__Work instructions__:
Write out every line exactly, from the first line of the records below through the line that contains "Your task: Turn".

__Stored items__:
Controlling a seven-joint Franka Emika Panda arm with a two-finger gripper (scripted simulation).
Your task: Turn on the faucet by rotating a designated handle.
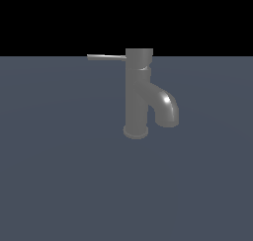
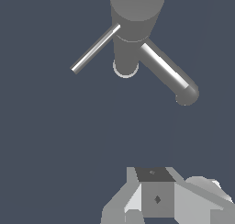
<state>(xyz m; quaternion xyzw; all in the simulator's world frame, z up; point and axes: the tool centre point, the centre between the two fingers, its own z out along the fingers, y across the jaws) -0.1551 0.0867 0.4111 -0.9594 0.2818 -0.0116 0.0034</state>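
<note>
— What do we see from the exterior view?

— We see the faucet (image 1: 137, 94) standing upright on a flat grey-blue floor (image 1: 59, 185), a little toward the exterior view's right of the middle. Its round base flange sits on the floor. The thick spout (image 1: 165, 106) curves down toward the exterior view's right. The handle (image 1: 106, 58), a thin straight rod, sticks out level from the top cap toward the exterior view's left.

— And do we see the arm there?

— No, only in the wrist view. There we look down on the faucet (image 2: 133, 16), with the handle (image 2: 95, 49) and the spout (image 2: 167, 74) pointing to different sides. The gripper (image 2: 156, 200) shows only as pale grey blocks at the picture's edge, well apart from the faucet and touching nothing.

— Are the jaws spread or pressed together?

— We cannot tell; the fingertips are not visible.
</note>
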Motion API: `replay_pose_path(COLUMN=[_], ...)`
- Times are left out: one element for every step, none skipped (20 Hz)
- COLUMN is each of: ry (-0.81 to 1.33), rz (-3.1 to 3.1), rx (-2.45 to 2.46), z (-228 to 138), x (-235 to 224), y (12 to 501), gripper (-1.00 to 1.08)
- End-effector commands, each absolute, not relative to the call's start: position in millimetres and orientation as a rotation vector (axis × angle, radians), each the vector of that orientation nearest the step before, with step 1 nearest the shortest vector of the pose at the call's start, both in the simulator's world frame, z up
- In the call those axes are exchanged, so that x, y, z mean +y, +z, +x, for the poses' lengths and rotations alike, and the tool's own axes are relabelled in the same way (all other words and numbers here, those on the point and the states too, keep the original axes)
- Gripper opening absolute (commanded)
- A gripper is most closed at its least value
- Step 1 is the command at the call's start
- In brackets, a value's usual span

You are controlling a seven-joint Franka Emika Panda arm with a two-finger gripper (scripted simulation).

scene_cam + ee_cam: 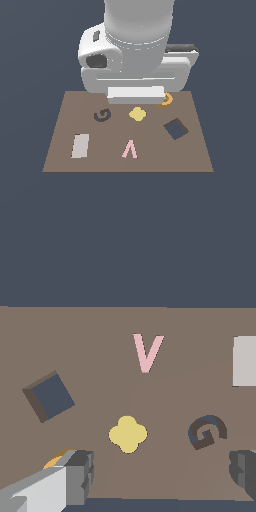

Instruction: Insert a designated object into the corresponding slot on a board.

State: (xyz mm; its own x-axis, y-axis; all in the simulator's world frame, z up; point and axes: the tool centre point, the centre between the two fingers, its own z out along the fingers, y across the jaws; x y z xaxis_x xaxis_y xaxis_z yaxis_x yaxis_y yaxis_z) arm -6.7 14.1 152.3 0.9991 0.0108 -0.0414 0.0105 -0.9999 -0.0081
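The end effector (160, 476) hangs low over the board (65, 150) with fingers spread wide, gripping nothing — the orange spiral piece (167, 100) lies beside one finger (75, 476), well apart from the dark spiral slot (102, 115).

On the board (60, 155): slot (102, 115) toward exterior view's left, blob (137, 114) middle, square recess (175, 129) right, "A" (129, 149) in front, spiral piece (166, 100) far right corner.

Orange spiral piece (166, 100) at the brown board's (65, 155) far edge, partly hidden, dark spiral slot (102, 115) well apart.
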Motion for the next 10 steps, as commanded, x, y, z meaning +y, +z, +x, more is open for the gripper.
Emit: replay_pose_path(ry=[0.065, 0.065, 0.065, 0.065, 0.064, 0.064, 0.064, 0.063, 0.063, 0.062], rz=[-3.133, -3.133, -3.133, -3.133, -3.133, -3.133, -3.133, -3.133, -3.133, -3.133], rx=[-0.017, -0.016, -0.013, -0.008, -0.001, 0.008, 0.019, 0.031, 0.046, 0.063], z=[-6.7, -6.7, -7.0, -7.5, -8.1, -8.9, -9.8, -11.0, -12.3, -13.8], x=[14.1, 14.1, 14.2, 14.4, 14.6, 14.9, 15.3, 15.8, 16.3, 16.9], y=[152.3, 152.2, 152.0, 151.7, 151.3, 150.8, 150.1, 149.4, 148.5, 147.5], gripper=[1.0, 1.0, 1.0, 1.0, 1.0, 1.0, 1.0, 1.0, 1.0, 1.0])
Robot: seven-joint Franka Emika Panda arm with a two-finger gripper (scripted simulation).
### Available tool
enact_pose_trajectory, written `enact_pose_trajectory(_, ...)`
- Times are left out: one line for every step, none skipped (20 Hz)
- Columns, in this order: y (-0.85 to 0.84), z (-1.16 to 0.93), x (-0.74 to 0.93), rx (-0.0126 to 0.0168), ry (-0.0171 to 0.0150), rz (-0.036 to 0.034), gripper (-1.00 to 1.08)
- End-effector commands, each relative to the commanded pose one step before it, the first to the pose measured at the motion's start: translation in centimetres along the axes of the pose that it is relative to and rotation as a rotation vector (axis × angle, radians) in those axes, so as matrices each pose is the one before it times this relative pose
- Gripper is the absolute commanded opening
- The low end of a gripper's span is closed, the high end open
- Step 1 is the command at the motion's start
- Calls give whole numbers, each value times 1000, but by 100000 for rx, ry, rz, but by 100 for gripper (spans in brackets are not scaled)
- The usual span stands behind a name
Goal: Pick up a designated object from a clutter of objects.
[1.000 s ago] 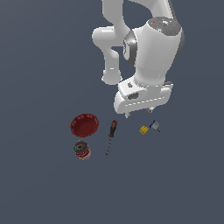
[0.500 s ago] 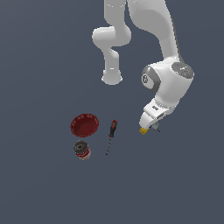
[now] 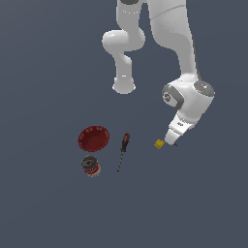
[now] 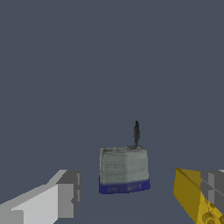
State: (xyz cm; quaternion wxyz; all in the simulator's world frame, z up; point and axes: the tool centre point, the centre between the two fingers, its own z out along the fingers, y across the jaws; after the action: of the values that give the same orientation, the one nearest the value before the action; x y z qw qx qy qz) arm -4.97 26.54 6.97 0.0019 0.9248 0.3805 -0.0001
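The designated object, a tiny grey-blue piece (image 4: 124,168) with a short dark stem (image 4: 136,132), lies on the floor between my fingers in the wrist view. My gripper (image 4: 140,189) is open, with one finger (image 4: 61,197) on one side of the piece and the other finger (image 4: 213,183) beyond it, by the yellow block (image 4: 191,196). In the exterior view my gripper (image 3: 172,141) is down at the floor, right beside the yellow block (image 3: 159,144), and hides the grey-blue piece.
The red fluted bowl (image 3: 93,138), the red-and-black-handled screwdriver (image 3: 123,150) and the small can (image 3: 90,166) lie toward the exterior view's left of my gripper. The arm's base (image 3: 124,86) stands behind them.
The arm has swung toward the exterior view's right and come down, so my gripper went from above the clutter to floor level around the grey-blue piece.
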Motion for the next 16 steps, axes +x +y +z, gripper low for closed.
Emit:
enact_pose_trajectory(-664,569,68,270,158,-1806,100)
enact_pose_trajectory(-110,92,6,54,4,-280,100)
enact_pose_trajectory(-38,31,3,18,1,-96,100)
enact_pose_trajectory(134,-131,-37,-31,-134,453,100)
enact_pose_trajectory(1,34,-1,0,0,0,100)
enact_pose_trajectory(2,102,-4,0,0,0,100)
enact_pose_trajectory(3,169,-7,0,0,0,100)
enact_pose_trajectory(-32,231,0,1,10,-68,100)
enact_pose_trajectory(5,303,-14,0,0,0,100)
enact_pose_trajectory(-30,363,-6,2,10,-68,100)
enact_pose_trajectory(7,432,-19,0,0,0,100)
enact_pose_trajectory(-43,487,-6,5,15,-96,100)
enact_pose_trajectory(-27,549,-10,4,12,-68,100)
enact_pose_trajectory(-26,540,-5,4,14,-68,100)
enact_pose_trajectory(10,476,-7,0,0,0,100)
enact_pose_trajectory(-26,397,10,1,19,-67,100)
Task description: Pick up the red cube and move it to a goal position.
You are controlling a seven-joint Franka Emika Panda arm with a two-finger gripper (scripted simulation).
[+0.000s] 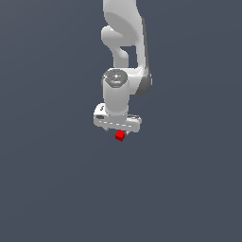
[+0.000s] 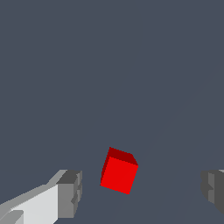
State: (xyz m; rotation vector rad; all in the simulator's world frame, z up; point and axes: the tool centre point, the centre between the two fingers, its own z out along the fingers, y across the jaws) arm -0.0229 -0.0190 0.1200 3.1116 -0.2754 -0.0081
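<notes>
Sitting skewed between the spread claw [image 2: 141, 192] fingers, red cube [image 2: 118, 171].

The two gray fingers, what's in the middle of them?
The red cube sits between the fingers, touching neither; the wrist view shows bare gray gaps on both sides.
</notes>
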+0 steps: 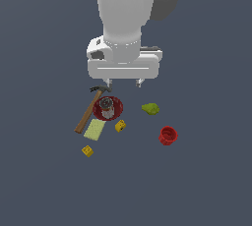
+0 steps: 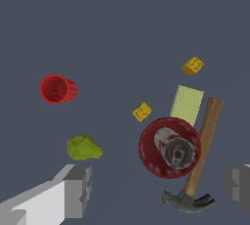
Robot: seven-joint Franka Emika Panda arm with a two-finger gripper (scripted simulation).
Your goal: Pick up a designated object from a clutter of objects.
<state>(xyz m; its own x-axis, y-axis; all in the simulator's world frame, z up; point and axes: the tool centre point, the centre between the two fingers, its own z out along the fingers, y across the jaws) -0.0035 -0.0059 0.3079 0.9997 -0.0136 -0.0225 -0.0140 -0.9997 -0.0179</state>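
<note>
The can point(image 1: 106, 106) lies tipped inside the red bowl point(image 1: 116, 112), its grey top showing and its long axis slanted, not upright. The hammer point(image 1: 90, 113) lies touching the bowl; the pear point(image 1: 151, 108) and red cup point(image 1: 168, 135) sit apart from it. Our gripper point(image 1: 123, 82) hangs just above the bowl, fingers spread wide and empty; we judge the can sits below, nearer one finger.

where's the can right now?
In the exterior view the can sits inside the red bowl, just under the tool, with the hammer at that view's left.
</note>
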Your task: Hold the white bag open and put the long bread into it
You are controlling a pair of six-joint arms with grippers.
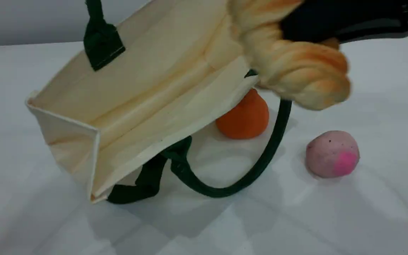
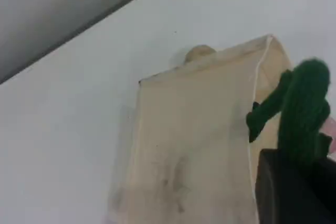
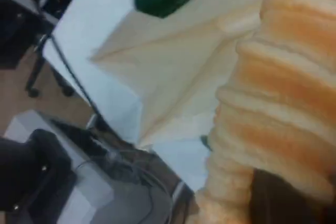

__Written solution__:
Controlling a seven-joint Franka Emika Panda arm with a two-finger gripper (scripted simulation).
Your task: Turn on the faucet by rotating a designated handle.

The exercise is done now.